Given data
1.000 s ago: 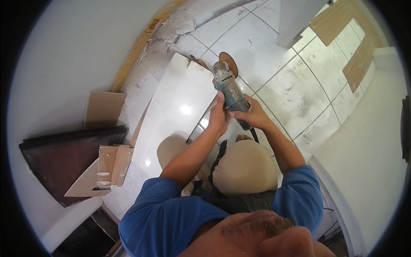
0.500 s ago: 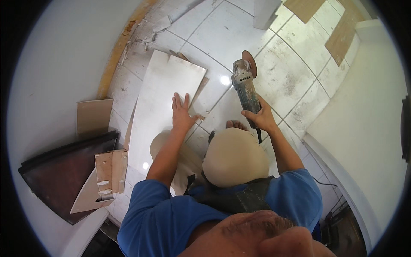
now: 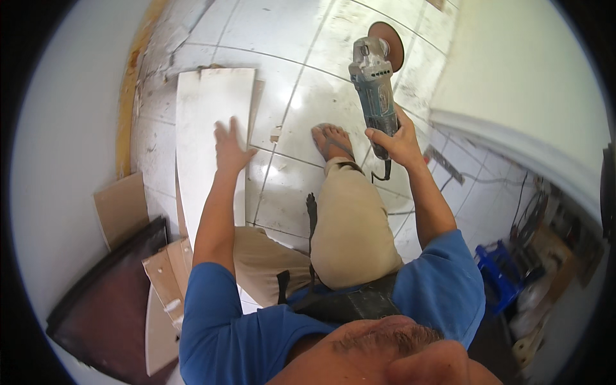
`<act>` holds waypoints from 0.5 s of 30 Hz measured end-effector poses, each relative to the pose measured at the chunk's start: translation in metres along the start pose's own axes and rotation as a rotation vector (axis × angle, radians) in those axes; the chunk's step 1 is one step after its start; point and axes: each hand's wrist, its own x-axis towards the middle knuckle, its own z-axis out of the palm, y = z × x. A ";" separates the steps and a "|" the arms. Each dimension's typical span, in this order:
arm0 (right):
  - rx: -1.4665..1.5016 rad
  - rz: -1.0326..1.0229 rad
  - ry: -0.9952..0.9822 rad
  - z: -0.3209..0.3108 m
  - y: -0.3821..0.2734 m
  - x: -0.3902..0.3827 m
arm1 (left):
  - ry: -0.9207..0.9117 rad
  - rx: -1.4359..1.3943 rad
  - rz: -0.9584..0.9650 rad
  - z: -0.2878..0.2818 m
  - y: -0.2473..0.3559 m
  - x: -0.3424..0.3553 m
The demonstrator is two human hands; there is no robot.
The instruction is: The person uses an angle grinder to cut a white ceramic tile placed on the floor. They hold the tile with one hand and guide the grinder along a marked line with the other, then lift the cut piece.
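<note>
My right hand (image 3: 399,140) is wrapped round the body of an angle grinder (image 3: 377,96), grey-green and dusty. Its reddish-brown disc (image 3: 389,46) points away from me at the far end, and a black cord (image 3: 384,171) hangs from its rear. With fingers spread, my left hand (image 3: 232,149) is over the white board (image 3: 212,96), close to its right edge; whether the palm presses on it I cannot tell. The long board lies on the floor to my left, with a thin brownish piece showing under its right edge.
White floor tiles (image 3: 269,67) bear dust and small scraps. Left, a dark red panel (image 3: 109,301), a tan board (image 3: 122,208) and broken wood pieces (image 3: 168,276) lean by the wall. Right are a metal bar (image 3: 445,165), a blue plastic object (image 3: 499,276), cables and a white partition (image 3: 526,83).
My view has turned, bringing the clutter at right and my sandalled foot into sight. The grinder stays in my right hand, its disc now facing me more; my left hand stays over the board.
</note>
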 end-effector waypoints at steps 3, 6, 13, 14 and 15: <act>0.019 -0.024 0.083 -0.004 0.009 -0.039 | -0.103 0.153 -0.138 0.002 -0.016 -0.026; -0.065 -0.044 0.209 -0.005 0.023 -0.096 | -0.098 0.126 -0.117 0.019 -0.040 -0.040; -0.198 0.097 0.512 -0.004 0.077 -0.240 | -0.100 0.133 -0.095 0.025 -0.041 -0.043; -0.185 0.172 0.550 -0.006 0.084 -0.255 | -0.094 0.132 -0.089 0.028 -0.044 -0.044; -0.167 0.193 0.623 -0.008 0.089 -0.266 | -0.077 0.125 -0.078 0.031 -0.049 -0.045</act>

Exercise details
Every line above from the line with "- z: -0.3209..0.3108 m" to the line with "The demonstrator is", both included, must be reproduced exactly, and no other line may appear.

Exercise response
  - z: -0.3209..0.3108 m
  - y: -0.3821..0.2734 m
  - x: -0.3902..0.3827 m
arm1 (left):
  - ry: -0.9207..0.9117 rad
  - rx: -1.4359..1.3943 rad
  - rz: -0.9584..0.9650 rad
  - z: -0.2878..0.2818 m
  - y: -0.2473..0.3559 m
  - x: -0.3424..0.3553 m
The demonstrator is two human hands; there is no robot.

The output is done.